Where the data below begins, start retyping exactly, and end on the line with "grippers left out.", which is included; no picture goes in.

= = = =

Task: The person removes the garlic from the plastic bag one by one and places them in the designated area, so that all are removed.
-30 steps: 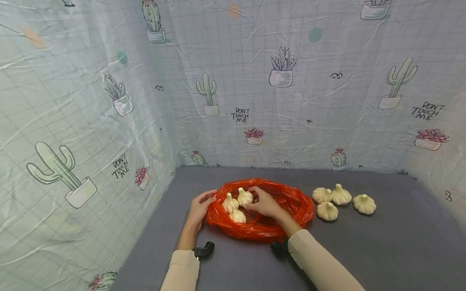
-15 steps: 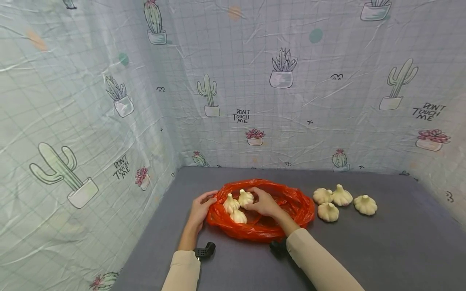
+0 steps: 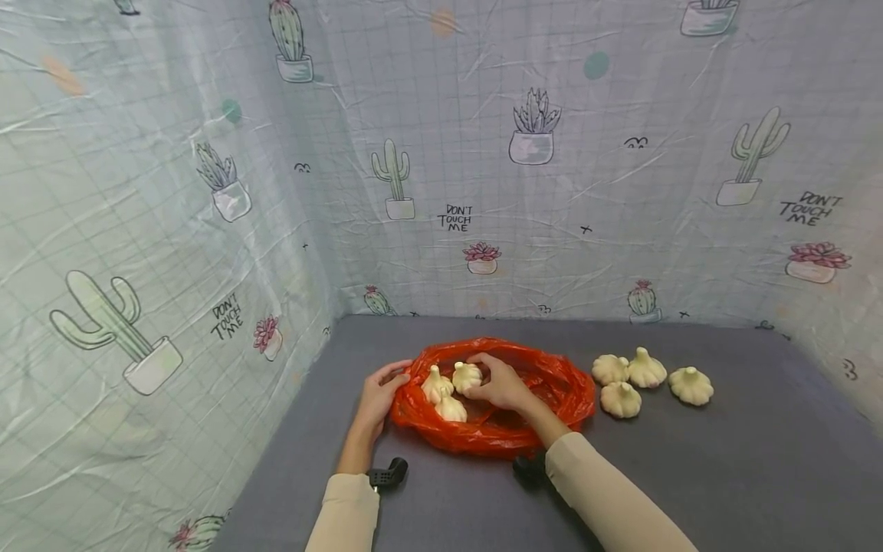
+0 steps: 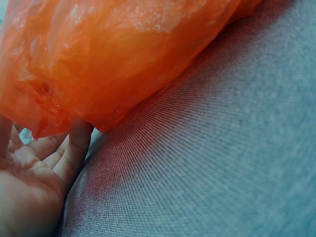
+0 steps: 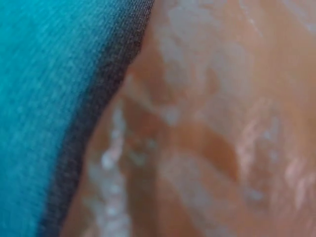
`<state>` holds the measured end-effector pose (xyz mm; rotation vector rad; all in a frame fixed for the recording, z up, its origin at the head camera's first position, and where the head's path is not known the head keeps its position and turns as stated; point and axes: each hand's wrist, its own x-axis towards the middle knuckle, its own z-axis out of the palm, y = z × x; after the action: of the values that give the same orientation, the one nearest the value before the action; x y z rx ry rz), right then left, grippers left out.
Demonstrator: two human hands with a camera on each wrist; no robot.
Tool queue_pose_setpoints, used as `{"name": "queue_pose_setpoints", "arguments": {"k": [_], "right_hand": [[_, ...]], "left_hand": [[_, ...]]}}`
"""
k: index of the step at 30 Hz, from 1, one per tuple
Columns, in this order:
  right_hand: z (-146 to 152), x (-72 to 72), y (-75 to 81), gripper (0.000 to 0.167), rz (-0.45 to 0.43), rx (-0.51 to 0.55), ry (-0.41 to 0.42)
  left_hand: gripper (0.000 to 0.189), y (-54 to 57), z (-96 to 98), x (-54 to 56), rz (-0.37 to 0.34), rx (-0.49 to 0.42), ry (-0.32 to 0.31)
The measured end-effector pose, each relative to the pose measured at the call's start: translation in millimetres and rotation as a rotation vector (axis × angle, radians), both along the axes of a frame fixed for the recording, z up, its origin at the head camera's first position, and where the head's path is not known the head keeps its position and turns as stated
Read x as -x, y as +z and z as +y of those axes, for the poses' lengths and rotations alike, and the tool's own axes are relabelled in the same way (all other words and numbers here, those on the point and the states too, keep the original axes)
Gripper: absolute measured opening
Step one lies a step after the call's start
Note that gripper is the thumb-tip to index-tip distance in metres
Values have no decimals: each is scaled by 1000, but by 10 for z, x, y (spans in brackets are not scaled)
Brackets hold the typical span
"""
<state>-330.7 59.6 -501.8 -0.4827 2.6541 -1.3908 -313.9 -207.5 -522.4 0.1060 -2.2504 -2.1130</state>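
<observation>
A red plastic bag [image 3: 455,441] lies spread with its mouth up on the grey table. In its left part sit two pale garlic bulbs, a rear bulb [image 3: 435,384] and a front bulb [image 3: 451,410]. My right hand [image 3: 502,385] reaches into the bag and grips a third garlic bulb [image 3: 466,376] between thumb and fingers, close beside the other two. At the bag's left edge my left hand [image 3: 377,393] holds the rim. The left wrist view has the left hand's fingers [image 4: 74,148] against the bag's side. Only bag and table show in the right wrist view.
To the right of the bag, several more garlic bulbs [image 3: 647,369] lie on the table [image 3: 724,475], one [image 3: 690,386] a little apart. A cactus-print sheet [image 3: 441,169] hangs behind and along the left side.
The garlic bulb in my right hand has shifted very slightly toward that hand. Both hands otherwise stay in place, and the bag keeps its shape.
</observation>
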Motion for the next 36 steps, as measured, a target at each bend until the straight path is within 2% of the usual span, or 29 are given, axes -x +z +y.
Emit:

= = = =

● **Answer space**
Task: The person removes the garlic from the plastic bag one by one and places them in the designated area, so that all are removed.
-30 steps: 
-15 steps: 
+0 steps: 
+0 steps: 
+0 steps: 
`<state>` holds the measured end-effector pose (xyz mm; rotation vector rad; all in a frame fixed for the recording, z up, its origin at the head camera's first position, and where the head's path is not known the head keeps its position and turns as stated; point and axes: each hand's wrist, its own x-axis towards the middle knuckle, its own z-axis out of the palm, y = z × x; after the action: of the values that give the same orientation, the one nearest the value before the action; x y z rx ry rz), right then left, grippers left out.

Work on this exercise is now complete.